These four cities could see double-digit home price drops: Goldman Sachs

The housing slump could deepen further this year, according to Goldman Sachs (GS).

Data from the investment bank shows that out of the 25 largest metropolitan areas in the U.S., four cities are grappling with an oversupply, signaling a bumpy forecast ahead.

While overall housing inventory still remains tight, these four cities are seeing more homes for sale now than in January 2020. By the fourth quarter of 2024, the firm expects home prices to fall 19% in Austin, 16% in Phoenix, 15% in San Francisco, and 12% in Seattle.

Supply has increased versus demand in Pacific Coast and Southwest markets
Supply has increased versus demand in Pacific Coast and Southwest markets

Regionally, the West Coast and Southwest have been hit with an oversupply “reflecting local challenges, particularly very poor levels of affordability, pandemic-related distortions, and in certain markets a high concentration of employment in the technology industry,” Goldman noted.

Separately, in a report from Redfin (RDFN), cities like San Francisco, Oakland and San Jose each experienced declining home values between 3% and 7% in the second half of 2022.

The reason: those cities were the most expensive markets across the country, which by default means home values have more room to fall. Other reasons: the pandemic-fueled massive exodus of residents and tech layoffs.

An aerial view shows homes and apartments in a neighborhood in El Paso, Texas, on December 19, 2022. - Housing starts data about new home construction is expected this week from the Commerce Department while mortgage interest rates and fears of a recession increased this year. (Photo by Patrick T. Fallon / AFP) (Photo by PATRICK T. FALLON/AFP via Getty Images)
An aerial view shows homes and apartments in a neighborhood in El Paso, Texas, on December 19, 2022. – Housing starts data about new home construction is expected this week from the Commerce Department while mortgage interest rates and fears of a recession increased this year. (Photo by Patrick T. Fallon / AFP) (Photo by PATRICK T. FALLON/AFP via Getty Images)

Nationally, the housing outlook looks to be less dire. The bank expects home prices to fall 6.1% in 2023 as mortgage rates head toward 6.5%.

However, against this backdrop, there’s a potential risk as supply remains tight despite new homes under construction coming onto the market.

“On net, this implies a muted impact from completions on the current supply/demand balance of housing and, ultimately, prices,” the bank said, “Even if every single home under construction was completed and listed on the market immediately, the months’ supply of homes (the ratio of inventory to annual sales) would still be below historic averages.”

The pipeline of homes under construction is starting to convert into completions
The pipeline of homes under construction is starting to convert into completions

In January, builders continued to slow down home construction. Housing starts fell by 4.5% to 1.31 million annualized rate, down 21.4% from a year ago, the Commerce Department said February 16.

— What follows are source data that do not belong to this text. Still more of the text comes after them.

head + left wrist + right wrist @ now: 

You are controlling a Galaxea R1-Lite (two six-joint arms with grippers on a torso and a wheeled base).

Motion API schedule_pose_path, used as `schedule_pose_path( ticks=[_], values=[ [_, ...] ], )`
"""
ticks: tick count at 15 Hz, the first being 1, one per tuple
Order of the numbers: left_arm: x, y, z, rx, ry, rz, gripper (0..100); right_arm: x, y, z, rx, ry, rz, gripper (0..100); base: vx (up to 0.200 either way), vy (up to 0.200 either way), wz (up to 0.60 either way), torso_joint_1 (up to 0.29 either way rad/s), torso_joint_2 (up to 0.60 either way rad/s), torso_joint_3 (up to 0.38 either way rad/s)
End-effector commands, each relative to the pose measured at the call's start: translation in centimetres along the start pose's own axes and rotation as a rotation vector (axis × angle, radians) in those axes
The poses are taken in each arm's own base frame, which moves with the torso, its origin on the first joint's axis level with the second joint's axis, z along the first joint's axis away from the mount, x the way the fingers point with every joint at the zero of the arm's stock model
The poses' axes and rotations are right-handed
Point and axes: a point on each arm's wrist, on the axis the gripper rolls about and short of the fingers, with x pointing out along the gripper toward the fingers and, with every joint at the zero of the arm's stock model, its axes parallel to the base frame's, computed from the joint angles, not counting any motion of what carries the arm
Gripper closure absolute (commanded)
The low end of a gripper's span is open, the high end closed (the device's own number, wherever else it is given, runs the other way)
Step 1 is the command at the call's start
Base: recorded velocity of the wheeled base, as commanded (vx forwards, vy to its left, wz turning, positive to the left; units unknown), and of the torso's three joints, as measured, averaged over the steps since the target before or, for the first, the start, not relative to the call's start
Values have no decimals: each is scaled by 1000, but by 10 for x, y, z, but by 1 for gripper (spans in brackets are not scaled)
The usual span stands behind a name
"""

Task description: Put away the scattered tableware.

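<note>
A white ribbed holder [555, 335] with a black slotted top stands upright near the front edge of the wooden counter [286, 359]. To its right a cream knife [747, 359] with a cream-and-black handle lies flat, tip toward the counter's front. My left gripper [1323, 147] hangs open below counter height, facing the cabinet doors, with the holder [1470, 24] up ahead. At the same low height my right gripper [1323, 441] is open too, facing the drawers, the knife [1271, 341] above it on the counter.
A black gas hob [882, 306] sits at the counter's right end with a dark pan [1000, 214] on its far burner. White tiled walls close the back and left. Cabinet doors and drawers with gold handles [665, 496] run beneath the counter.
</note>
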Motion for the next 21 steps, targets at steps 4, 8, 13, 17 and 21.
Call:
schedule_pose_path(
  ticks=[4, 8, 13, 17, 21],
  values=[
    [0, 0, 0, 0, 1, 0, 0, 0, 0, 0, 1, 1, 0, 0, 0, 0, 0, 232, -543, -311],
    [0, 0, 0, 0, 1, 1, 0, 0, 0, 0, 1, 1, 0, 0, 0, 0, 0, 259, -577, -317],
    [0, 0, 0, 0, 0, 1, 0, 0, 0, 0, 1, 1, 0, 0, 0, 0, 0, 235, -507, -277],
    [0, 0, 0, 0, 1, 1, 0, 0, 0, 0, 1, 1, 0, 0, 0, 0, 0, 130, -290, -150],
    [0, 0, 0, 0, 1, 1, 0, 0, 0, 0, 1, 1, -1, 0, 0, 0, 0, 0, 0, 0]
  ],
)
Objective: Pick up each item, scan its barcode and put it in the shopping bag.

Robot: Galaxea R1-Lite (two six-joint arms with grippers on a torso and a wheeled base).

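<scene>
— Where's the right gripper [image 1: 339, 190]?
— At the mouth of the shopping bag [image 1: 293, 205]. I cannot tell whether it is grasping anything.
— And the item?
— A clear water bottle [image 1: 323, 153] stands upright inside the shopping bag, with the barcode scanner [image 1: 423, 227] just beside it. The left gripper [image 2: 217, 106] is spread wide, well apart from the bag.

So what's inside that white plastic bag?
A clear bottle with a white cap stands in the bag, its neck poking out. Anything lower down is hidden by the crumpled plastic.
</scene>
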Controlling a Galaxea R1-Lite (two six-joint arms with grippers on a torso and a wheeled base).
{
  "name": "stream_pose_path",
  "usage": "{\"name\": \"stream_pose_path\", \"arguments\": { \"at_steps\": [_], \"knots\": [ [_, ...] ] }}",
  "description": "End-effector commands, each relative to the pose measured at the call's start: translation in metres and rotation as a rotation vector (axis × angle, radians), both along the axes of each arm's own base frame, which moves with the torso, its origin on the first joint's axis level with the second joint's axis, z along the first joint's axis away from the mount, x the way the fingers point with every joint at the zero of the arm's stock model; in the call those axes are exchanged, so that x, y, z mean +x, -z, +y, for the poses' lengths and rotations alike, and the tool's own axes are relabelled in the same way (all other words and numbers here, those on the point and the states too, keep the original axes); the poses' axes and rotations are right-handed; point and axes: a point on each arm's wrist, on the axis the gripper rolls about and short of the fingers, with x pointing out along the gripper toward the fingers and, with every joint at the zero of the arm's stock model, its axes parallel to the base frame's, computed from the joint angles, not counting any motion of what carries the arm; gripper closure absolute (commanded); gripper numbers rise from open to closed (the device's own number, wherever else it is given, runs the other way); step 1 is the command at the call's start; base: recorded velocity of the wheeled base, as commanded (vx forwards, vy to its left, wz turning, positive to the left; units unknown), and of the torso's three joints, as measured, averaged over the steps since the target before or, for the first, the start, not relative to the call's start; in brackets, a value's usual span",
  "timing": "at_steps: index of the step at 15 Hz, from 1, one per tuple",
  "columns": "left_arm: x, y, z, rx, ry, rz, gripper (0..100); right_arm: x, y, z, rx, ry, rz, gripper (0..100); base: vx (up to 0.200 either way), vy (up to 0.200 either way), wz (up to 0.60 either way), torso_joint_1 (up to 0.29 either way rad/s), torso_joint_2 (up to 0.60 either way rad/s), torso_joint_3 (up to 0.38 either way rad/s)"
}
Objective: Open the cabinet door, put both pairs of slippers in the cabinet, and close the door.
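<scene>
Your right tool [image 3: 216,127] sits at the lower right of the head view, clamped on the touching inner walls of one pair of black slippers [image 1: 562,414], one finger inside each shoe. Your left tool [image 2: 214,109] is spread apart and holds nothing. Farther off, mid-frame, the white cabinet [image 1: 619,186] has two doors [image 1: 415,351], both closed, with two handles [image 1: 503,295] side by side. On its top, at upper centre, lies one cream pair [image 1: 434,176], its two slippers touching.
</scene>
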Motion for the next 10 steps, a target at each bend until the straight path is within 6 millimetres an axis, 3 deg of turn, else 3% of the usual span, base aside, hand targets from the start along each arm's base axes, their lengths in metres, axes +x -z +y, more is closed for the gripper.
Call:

Other data from the National Association of Realtors notes existing home sales are slipping, while government data points to an unexpected rise in new home sales.

The bank notes that the “gradual recovery of home sales in the second half of the year should act as an additional buffer” to the supply outlook.

Even though home buying activity has turned shaky as the 30-fixed mortgage rate marches upward, the issue still remains the supply surplus of multi-family units.

The multi-family share of total housing starts over the past 6 months has been the highest since 1984 Single-family, multi-family, and total housing starts (SAAR)
The multi-family share of total housing starts over the past 6 months has been the highest since 1984 Single-family, multi-family, and total housing starts (SAAR)

Over the past six months, about 40% of total housing starts have been for multi-family units, according to Goldman. The firm noted, however, that most of these units take longer to build, which could challenge the medium- to long-term outlook for rental properties.